To do
Each line from the beginning of the data below through the line containing "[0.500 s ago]" should be repeated exactly, please.

Data shown
[Start of section]

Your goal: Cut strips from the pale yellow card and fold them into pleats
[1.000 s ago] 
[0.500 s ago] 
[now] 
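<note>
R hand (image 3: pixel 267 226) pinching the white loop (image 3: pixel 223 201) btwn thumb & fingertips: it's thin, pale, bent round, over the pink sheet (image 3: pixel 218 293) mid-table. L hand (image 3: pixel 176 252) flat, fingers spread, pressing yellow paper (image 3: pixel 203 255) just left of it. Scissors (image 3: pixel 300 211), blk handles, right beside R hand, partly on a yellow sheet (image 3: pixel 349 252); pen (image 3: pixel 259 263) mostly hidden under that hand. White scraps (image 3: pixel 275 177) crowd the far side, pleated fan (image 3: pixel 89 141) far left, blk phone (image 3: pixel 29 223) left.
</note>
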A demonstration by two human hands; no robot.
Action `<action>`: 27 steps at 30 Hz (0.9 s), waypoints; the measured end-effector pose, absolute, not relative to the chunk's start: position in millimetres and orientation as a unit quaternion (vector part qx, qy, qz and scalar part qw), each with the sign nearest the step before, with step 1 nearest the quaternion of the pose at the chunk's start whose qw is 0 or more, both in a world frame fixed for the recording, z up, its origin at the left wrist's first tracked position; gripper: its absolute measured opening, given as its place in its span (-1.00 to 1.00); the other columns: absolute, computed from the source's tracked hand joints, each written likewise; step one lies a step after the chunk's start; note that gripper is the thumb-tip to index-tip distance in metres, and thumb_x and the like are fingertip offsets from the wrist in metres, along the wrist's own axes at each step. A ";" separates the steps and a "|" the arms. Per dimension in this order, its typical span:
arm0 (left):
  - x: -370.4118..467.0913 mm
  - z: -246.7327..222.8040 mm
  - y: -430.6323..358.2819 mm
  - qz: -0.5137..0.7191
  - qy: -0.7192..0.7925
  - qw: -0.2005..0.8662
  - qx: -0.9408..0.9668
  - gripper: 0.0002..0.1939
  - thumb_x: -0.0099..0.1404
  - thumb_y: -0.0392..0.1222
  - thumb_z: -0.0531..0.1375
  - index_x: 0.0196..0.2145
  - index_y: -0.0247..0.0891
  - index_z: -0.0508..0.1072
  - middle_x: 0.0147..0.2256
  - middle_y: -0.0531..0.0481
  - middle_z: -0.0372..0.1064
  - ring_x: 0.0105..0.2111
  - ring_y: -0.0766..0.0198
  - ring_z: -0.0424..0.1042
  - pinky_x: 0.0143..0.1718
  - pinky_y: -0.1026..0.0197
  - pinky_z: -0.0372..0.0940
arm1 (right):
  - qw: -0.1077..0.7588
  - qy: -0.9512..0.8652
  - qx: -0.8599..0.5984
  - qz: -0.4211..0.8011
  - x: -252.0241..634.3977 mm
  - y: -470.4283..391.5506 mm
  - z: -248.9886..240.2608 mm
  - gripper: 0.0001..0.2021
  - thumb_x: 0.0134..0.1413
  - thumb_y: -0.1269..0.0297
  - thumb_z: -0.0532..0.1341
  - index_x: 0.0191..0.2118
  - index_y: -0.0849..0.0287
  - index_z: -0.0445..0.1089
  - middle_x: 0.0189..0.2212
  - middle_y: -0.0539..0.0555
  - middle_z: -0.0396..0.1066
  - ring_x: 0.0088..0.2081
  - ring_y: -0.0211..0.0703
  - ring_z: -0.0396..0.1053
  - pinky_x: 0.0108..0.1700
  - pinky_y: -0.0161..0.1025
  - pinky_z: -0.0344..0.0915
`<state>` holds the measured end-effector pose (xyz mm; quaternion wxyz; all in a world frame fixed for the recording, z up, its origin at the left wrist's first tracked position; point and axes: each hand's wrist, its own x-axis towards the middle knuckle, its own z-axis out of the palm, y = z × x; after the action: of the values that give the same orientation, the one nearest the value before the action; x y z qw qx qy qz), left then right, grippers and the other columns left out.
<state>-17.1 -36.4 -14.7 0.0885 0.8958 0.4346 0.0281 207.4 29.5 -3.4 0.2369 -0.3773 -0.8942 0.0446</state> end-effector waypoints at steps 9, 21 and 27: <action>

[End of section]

Exercise result
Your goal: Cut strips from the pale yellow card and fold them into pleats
[1.000 s ago] 
[0.500 s ago] 

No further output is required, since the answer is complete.